Внезапно дверь резко распахнулась, и вошла Джей, посылая им твердый красноречивый взгляд, чтобы они не посмели снова выбросить ее отсюда.
— Я остаюсь, — категорически заявила она, приблизившись к Стиву и положив ладонь на его руку. Подбородок упрямо вздернулся. — Он нуждается во мне, и я собираюсь здесь остаться.
Майор посмотрел сначала на нее, потом на Стива, затем на Фрэнка.
— Она остается, — мягко сказал он, затем сверился с документом в руке. — Хорошо, я собираюсь начать уменьшать барбитураты, чтобы полностью вывести его из комы. Потребуется от двадцати четырех до тридцати шести часов, но я не знаю, как он среагирует, так что хочу постоянно наблюдать за ним весь рабочий день.
Он поглядел на Джей.
— Мисс Гренджер, могу я называть вас Джей?
— Пожалуйста, — пробормотала она.
— Медсестра будет с ним большую часть времени, пока действие наркотиков полностью не прекратится. Его реакция может быть непредсказуемой. Если случится что-нибудь важное, вы отойдете от кровати и не станете мешать тому, что мы должны сделать. Понимаете?
— Да.
— Я могу доверять вам, что вы не упадете в обморок и не будете мешать?
— Да.
— Хорошо. Я буду держать вас в курсе.
Он смерил ее суровым взглядом военного и, должно быть, остался доволен тем, что увидел, потому что резко кивнул в знак одобрения.
— Это будет нелегко, но, думаю, вы выдержите.
Джей снова сосредоточила внимание на Стиве, отстраняясь от людей, находящихся в комнате, как будто они больше не существовали. Она ничего не могла с этим поделать. Он вытеснил из головы всех остальных, сплющивая их в одномерные мультяшные персонажи. Ничего не имело значения, кроме него, с тех пор как он предпринял отчаянную попытку поговорить с ней; чувство стало еще сильней, чем прежде. Оно и разрушало, и ужасало, потому что было вне предыдущего опыта, но она не могла бороться с ним. Это очень странно: Стив сейчас имел над ней гораздо больше власти, чем когда-либо раньше, а ведь тогда он на полную катушку использовал свои чувства, тело и полный спектр обаяния. Он неподвижен и в основном бесчувственен, но что-то глубокое и главное тянуло ее к нему. Простое нахождение с ним в одной комнате заставляло сердце биться в ускоренном ритме, согревало тело, и кровь возбужденно мчалась по венам.
— Я вернулась, — пробормотала она, касаясь его руки. — Сейчас ты можешь заснуть. Не волнуйся, не борись с болью… просто отпусти ее. Я здесь, с тобой, и я не уйду. Я буду следить за тобой, и я буду здесь, когда ты снова очнешься.

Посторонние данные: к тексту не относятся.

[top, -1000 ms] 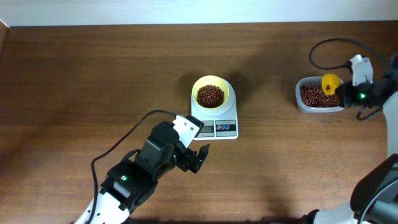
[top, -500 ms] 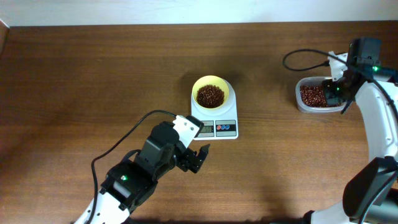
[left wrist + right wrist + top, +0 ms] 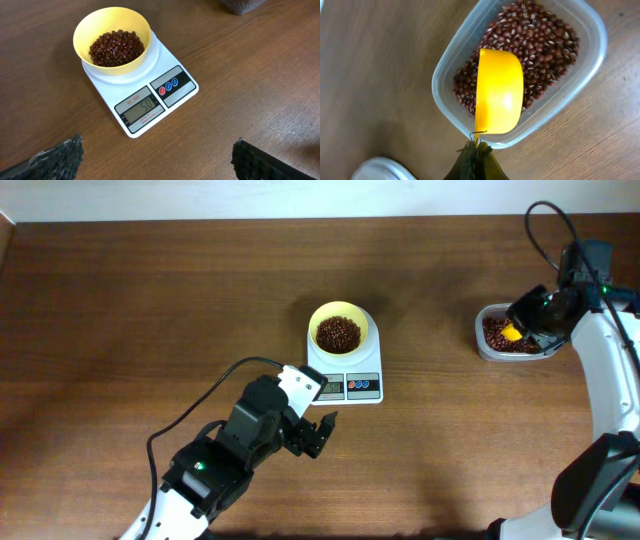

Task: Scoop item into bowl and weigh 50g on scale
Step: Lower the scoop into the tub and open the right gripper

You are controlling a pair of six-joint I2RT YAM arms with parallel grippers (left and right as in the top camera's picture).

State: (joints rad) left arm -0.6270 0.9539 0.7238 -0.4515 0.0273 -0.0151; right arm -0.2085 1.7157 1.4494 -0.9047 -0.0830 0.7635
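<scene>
Atop scale [image 3: 150, 107], bowl [image 3: 114, 69] of red-brown beans [image 3: 116, 47]; right end effector [image 3: 476, 150] seemingly tight on scoop [image 3: 498, 92].

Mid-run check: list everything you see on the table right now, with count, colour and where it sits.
table: one, dark brown wood, under everything
scale: one, white, table centre, display reads 50
bowl: one, pale yellow, on the scale's platform
beans in bowl: a heap, dark red-brown, covering the bowl's bottom
tub: one, clear plastic, right side of the table
beans in tub: many, dark red-brown, inside the tub
scoop: one, bright yellow, over the tub
left gripper: one, black, fingers open and empty, near side of the scale
right gripper: one, fingers shut on the scoop's handle, at the tub's edge
</scene>
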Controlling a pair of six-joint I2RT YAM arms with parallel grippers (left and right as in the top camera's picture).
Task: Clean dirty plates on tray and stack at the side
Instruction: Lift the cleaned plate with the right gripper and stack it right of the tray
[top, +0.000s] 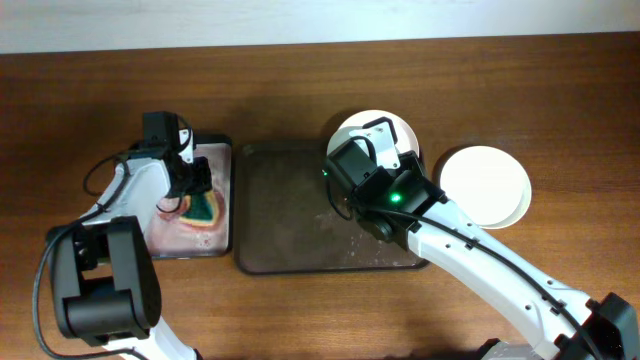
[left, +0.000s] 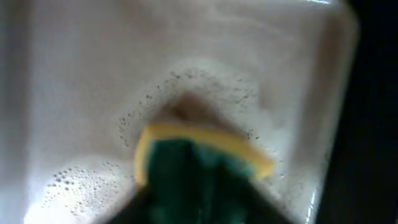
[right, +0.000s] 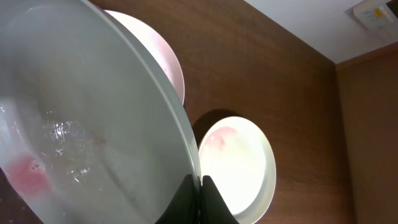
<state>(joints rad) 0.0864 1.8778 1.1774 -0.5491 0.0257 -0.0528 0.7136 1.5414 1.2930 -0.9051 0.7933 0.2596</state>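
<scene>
Here, the right tool (right: 200, 191) is clenched on the rim of the pale green plate (right: 81, 118), holding it tilted over the far edge of the brown tray (top: 300, 215); 1 faint pink smear and water droplets show on its face; the pinkish-white plate (right: 160, 55) sits just behind it; the white plate (right: 239, 168) lies flat toward the tabletop's right edge; near the left edge, the left tool (top: 193, 185) grips a yellow-green sponge (left: 199, 165) in the foamy small black tray (top: 175, 238).
</scene>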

Его дыхание медленно стало более спокойным, ритм биения пульса замедлился. Кровяное давление упало. Воздух шипел из трубки в горле, слегка сдвигая ее при слабых вдохах. Джей стояла возле кровати, пальцы слегка поглаживали его руку, пока он спал.
Где я?
Он очнулся, безмолвно крича, пока нащупывал путь через окутывающий мрак и боль в еще больший хаос. Боль была такой, будто его съедали заживо, но он мог перенести ее, потому что, несмотря на свою силу, боялся снова впасть в ужасную пустоту. Господи, он похоронен заживо? Он не мог двигаться, не мог видеть, не мог производить звуки, как будто тело умерло, а рассудок остался живым. Испуганный, он снова попытался закричать, и не смог.
Где я? Что случилось?
Он не знал. Господи, помоги, он не знал!
— Я здесь, — успокаивающе напевал голос. — Я знаю, что ты напуган и ничего не понимаешь, но я здесь. Я останусь с тобой.

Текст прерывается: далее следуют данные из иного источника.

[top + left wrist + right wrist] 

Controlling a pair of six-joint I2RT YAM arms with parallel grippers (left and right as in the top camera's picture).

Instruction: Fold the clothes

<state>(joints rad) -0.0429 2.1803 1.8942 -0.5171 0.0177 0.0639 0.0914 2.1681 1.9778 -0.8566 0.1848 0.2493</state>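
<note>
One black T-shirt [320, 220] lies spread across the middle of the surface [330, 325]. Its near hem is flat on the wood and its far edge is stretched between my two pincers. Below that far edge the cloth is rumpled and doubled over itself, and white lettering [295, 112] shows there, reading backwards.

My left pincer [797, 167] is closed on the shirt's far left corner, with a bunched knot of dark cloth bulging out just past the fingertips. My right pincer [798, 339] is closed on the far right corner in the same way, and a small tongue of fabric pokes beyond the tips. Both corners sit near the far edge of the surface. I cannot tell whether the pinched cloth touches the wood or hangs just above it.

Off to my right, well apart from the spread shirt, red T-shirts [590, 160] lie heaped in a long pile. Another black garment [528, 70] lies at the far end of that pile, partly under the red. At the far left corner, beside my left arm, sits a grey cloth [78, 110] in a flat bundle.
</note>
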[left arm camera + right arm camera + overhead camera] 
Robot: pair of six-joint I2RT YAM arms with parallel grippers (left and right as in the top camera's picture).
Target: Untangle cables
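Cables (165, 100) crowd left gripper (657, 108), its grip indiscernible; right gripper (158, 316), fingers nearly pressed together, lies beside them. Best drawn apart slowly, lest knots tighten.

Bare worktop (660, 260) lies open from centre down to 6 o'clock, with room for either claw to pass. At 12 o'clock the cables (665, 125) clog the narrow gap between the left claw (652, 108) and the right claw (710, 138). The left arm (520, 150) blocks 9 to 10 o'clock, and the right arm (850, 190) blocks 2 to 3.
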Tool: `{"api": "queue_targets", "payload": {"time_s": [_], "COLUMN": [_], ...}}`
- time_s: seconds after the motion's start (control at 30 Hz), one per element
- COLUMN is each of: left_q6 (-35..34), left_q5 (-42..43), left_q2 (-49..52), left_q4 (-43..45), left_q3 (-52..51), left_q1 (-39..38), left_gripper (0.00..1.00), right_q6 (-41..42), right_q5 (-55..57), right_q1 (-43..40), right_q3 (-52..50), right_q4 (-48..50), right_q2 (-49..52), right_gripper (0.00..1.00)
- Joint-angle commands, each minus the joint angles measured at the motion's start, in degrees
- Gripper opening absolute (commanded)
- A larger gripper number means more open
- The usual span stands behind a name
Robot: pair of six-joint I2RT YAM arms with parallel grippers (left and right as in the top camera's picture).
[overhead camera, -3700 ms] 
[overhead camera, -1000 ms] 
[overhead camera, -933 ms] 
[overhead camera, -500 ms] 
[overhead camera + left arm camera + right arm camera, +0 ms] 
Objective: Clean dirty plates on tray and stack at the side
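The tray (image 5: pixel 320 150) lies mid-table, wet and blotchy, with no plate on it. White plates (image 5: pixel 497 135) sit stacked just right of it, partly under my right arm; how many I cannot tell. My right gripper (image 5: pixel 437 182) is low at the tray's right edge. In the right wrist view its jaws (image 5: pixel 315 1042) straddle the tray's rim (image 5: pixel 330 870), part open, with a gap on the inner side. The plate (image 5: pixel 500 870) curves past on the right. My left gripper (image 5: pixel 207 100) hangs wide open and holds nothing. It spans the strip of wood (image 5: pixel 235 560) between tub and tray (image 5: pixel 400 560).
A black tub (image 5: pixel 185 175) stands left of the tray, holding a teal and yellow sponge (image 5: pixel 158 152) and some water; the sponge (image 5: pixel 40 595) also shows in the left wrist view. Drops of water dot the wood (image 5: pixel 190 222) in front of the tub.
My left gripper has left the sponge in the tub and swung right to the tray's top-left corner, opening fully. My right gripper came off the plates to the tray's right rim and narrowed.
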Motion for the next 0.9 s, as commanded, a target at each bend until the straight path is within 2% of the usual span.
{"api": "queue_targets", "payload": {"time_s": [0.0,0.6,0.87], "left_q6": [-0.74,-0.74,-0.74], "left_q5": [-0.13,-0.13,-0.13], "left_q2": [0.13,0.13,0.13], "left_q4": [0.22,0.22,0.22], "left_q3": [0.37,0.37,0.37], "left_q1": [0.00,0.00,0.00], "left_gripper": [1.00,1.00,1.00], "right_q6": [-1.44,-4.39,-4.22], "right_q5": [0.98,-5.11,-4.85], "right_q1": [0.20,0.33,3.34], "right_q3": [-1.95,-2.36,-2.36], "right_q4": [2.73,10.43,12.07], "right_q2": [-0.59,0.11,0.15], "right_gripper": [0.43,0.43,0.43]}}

Голос. Он был знаком. Он был в мечтах. Нет, не в мечтах. Гораздо глубже. Он был в его кишках, его костях, его клетках, его генах, его хромосомах. Голос был его частью, и он сосредоточился на нем с напряженным, почти болезненным узнаванием. И все же голос был странно чужим, мозг ни с кем не мог его связать.

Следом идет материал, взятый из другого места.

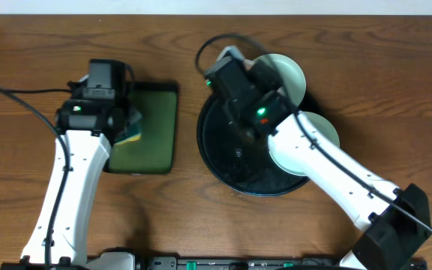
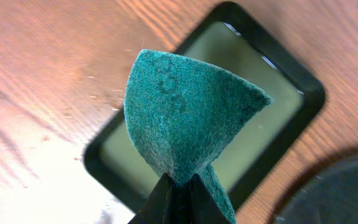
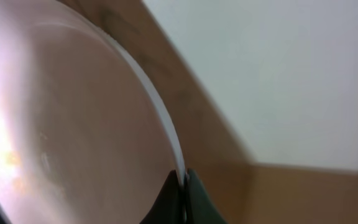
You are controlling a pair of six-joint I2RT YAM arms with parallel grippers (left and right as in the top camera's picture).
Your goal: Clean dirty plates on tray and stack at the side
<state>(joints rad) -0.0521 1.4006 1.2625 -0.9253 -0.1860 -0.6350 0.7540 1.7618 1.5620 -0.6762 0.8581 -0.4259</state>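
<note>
Biggest first: brown wood-grain table (image 1: 21, 60) under both pincers, laid out in full only from overhead. From the left wrist, looks warm and a bit shiny, with pale specks on the grain. Plain white wall (image 3: 278, 74) out past the right pincer (image 3: 182, 193), properly seen only from the right wrist. From overhead, just a pale strip along the table's far edge.

Next, the tray (image 1: 231, 161): round, black, speckled, down below the right pincer and largely covered by that arm from overhead. Pokes into the left wrist view only as a dark curve, low and off to one side of the left pincer (image 2: 179, 196).

Then a smaller rectangular green tray (image 2: 309, 87) with a black rim, right beneath the left pincer.

Plates now. From overhead, a pale green plate (image 1: 291, 71) just beside the right pincer at the tray's far edge, plus a second plate (image 1: 317, 135) further back, half under the arm. Only from the right wrist: a held plate (image 3: 61, 124), pinkish-white there, tilted, rim clamped tight in the right pincer. Can't match it for sure to either one from overhead.

Smallest: dark green scouring pad (image 2: 185, 106), curled over, lower end pinched firmly in the left pincer, up above the green tray. Overhead adds a yellow sliver at the same spot.
</note>
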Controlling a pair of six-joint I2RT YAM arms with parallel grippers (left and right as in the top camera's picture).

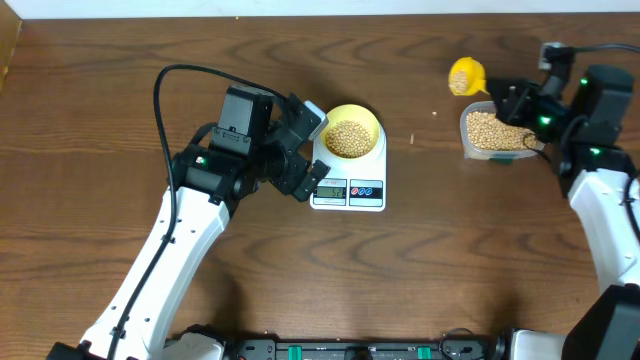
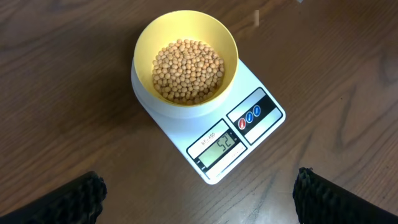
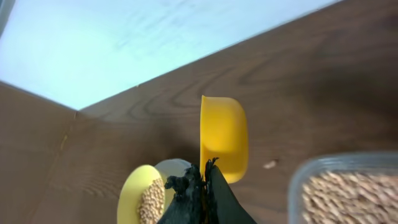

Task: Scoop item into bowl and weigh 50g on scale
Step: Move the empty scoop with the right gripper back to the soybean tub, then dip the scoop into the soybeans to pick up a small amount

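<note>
The pale yellow-green bowl holds tan beans and stands on the white scale. In the left wrist view the bowl with its beans sits on the scale, whose display reads about 52. My left gripper is open and empty, just left of the scale. My right gripper is shut on the handle of the bright yellow scoop, held near the clear tub of beans. The scoop shows in the overhead view.
The clear tub of beans is at the right. One stray bean lies on the table beside it; another speck lies right of the scale. The table's far edge runs along the top.
</note>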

— Доктора говорят, что ты, вероятно, в полной растерянности, — продолжал голос.
Спокойный нежный голос, с небольшой хрипотцой, как будто она плакала. Она. Да. Это определенно женщина. Он смутно помнил этот голос, взывающий к нему, тянущий из странной удушающей тьмы.
Она начала произносить унылый перечень травм, и он слушал ее голос с жесткой концентрацией, только постепенно понимая, что она говорит о нем. Он ранен. Не мертв, не захоронен заживо.
Приливная волна облегчения опустошила его.
В следующий раз, когда он всплыл, она все еще находилась с ним, и на этот раз первоначальный ужас был более коротким. Немного больше тревоги, определил он, она скорее охрипла, чем плачет.